GOAL OF THE EXERCISE
The following data needs to be repeated exactly, with all images excluded.

GIVEN DATA

BEGIN

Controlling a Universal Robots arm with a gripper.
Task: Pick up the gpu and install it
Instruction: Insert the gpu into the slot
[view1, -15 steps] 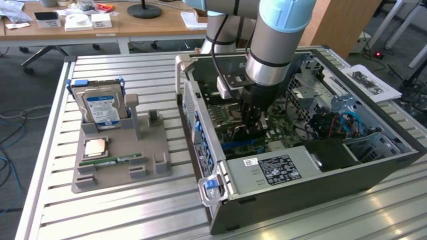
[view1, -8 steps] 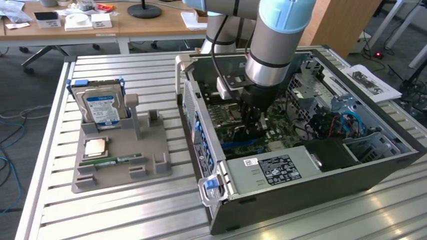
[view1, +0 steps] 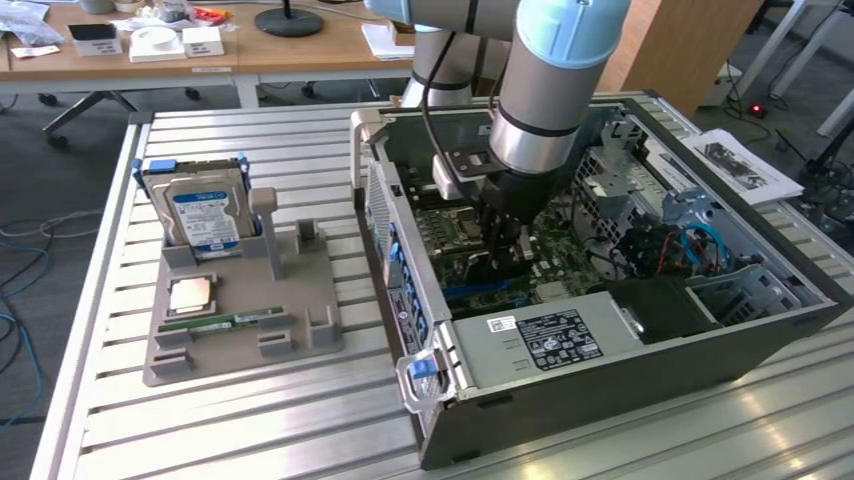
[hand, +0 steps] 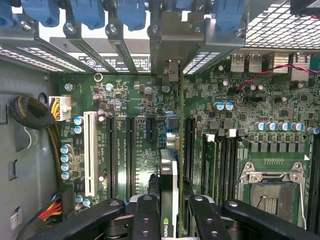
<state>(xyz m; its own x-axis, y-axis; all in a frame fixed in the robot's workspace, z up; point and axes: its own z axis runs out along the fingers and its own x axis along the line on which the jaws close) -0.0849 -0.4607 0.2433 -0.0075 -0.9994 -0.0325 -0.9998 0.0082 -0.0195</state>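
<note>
The gpu stands on its edge inside the computer case, seen end-on as a thin card with a green logo on its near end. The gripper has its jaws closed on it, one black finger pressed against each face. The card sits over the motherboard on the case floor, running parallel to the long black expansion slots and the white slot. Whether its lower edge touches a slot cannot be told. The open processor socket lies further across the same board. In the exterior view the arm reaches straight down into the middle of the case, with the gripper low among the components. Outside the case, on the exterior view's left, a grey parts tray rests on the slatted table. It holds an upright hard drive, a processor chip and a green memory stick.
</note>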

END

REPLY
Controlling a Universal Robots arm with a gripper.
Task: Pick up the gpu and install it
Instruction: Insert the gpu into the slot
[view1, -15 steps] 
[view1, -8 steps] 
[view1, +0 steps] 
[hand, +0 steps] 
<state>(xyz m; its own x-axis, y-axis; all in a frame fixed in the robot's workspace, z up; point and axes: its own z axis runs out along the fingers and its own x axis along the line on which the jaws close) -0.0849 -0.4607 0.2433 -0.0075 -0.9994 -0.0325 -0.9998 0.0082 -0.0195</state>
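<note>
The gpu stands on its edge inside the computer case, seen end-on as a thin card with a green logo on its near end. The gripper has its jaws closed on it, one black finger pressed against each face. The card sits over the motherboard on the case floor, running parallel to the long black expansion slots and the white slot. Whether its lower edge touches a slot cannot be told. The open processor socket lies further across the same board. In the exterior view the arm reaches straight down into the middle of the case, with the gripper low among the components. Outside the case, on the exterior view's left, a grey parts tray rests on the slatted table. It holds an upright hard drive, a processor chip and a green memory stick.
</note>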

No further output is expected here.